» **About this exercise**: Tally the lines below containing the word "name" and give that total alone.

(Beginning of Exercise data)

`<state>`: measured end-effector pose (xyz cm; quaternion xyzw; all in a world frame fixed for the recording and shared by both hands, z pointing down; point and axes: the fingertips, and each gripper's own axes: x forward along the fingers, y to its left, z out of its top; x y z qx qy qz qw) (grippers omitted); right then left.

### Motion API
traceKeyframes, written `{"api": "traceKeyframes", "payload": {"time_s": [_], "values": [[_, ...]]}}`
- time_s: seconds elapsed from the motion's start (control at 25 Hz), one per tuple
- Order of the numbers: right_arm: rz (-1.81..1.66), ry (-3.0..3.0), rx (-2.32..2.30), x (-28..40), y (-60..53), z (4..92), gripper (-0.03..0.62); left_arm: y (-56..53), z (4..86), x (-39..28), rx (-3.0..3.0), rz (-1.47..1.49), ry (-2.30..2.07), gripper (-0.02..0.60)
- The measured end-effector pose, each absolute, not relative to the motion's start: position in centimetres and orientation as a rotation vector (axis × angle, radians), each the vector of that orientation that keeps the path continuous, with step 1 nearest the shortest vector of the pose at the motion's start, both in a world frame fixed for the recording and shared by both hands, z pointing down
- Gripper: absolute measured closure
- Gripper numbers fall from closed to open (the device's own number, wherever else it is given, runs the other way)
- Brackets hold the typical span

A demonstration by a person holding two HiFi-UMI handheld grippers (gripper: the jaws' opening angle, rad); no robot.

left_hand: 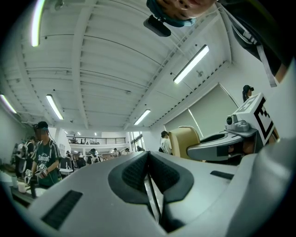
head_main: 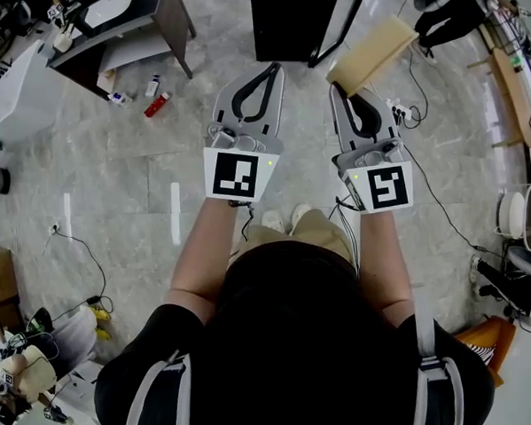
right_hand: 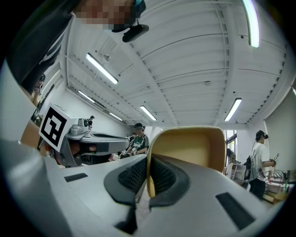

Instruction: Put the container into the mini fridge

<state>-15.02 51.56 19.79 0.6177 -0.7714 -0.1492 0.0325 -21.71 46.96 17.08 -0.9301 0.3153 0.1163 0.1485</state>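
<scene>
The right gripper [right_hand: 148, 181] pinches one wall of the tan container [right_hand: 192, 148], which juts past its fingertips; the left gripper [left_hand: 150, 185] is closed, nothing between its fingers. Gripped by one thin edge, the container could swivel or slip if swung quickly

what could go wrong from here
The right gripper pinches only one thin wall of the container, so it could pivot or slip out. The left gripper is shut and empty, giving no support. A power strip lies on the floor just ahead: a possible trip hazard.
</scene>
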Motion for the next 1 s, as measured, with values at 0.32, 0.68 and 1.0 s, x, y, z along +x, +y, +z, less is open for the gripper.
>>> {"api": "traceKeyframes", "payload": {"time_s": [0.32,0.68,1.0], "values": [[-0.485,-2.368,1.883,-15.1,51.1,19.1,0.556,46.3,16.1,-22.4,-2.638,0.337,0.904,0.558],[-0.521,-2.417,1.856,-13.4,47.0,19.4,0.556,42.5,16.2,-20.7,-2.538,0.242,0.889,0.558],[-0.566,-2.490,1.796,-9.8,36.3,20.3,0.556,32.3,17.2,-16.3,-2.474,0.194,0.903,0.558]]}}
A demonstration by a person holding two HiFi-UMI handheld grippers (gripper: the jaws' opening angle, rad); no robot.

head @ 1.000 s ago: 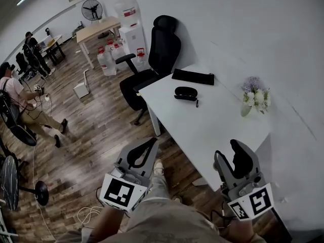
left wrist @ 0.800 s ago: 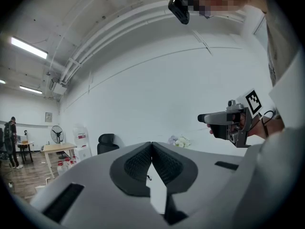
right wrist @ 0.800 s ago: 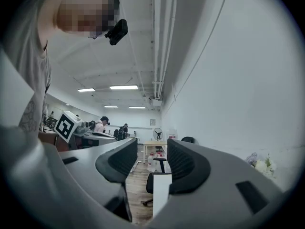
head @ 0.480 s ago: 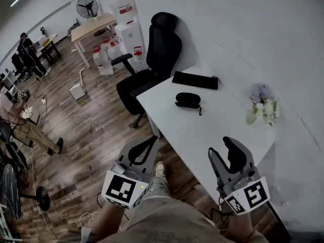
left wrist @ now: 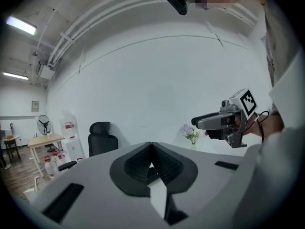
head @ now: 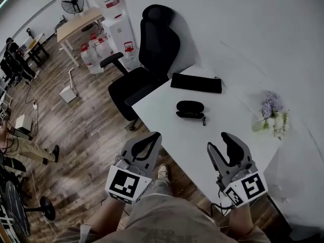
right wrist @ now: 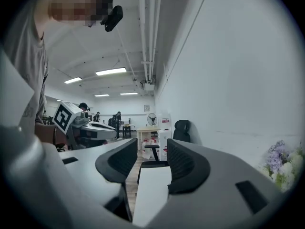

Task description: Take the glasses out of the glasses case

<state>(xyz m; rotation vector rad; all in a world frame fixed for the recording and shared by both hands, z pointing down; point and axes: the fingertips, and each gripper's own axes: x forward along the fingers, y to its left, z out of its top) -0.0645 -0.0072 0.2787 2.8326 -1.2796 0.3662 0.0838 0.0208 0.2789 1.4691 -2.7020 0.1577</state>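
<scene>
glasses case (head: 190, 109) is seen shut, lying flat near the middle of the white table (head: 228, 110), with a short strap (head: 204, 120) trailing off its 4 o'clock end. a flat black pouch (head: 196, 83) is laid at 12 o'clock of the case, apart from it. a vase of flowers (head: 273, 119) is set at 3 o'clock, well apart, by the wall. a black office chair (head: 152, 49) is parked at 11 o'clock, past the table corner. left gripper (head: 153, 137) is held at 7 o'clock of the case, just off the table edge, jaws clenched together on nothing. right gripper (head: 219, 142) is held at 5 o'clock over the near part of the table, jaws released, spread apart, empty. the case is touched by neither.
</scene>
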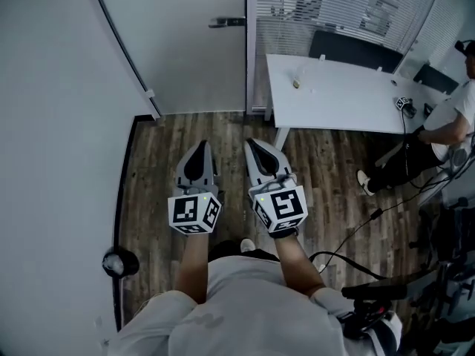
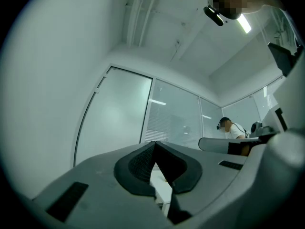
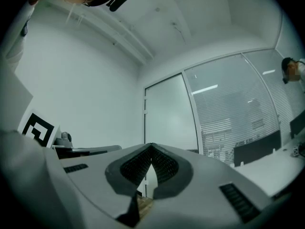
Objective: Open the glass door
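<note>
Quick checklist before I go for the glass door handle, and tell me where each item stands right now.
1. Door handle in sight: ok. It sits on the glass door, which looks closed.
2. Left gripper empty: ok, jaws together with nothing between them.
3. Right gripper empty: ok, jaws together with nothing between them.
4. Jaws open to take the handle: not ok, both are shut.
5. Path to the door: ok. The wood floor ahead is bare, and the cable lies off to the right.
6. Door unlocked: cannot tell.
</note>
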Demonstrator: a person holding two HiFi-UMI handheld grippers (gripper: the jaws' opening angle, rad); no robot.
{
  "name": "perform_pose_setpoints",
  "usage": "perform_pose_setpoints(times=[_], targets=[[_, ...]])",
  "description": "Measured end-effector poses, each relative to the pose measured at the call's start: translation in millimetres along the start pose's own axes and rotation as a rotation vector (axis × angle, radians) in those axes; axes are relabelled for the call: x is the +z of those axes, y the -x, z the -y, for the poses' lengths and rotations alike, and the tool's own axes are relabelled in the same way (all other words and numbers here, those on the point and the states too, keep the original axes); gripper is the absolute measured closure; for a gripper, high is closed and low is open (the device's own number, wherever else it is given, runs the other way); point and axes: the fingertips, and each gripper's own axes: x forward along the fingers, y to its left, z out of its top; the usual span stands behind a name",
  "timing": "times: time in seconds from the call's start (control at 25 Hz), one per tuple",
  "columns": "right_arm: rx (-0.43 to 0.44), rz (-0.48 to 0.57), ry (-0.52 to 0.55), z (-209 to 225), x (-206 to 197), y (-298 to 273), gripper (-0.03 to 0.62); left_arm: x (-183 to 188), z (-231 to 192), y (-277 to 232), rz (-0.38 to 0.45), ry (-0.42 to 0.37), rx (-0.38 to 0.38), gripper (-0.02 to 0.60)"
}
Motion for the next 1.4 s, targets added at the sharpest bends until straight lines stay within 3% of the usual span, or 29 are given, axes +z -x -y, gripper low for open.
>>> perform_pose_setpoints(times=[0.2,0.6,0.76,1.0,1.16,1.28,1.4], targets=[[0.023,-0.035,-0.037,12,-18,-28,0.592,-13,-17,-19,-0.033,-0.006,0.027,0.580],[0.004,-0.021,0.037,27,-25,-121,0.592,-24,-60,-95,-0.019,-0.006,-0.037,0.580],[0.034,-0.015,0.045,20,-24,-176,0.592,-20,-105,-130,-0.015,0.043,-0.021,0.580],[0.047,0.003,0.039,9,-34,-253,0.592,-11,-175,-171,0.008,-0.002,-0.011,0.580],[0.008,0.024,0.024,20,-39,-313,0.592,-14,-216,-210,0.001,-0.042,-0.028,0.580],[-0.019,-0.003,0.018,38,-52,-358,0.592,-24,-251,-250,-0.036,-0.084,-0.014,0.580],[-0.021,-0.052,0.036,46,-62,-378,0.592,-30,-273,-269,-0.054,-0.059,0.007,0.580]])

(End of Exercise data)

» **Answer to this task**: 2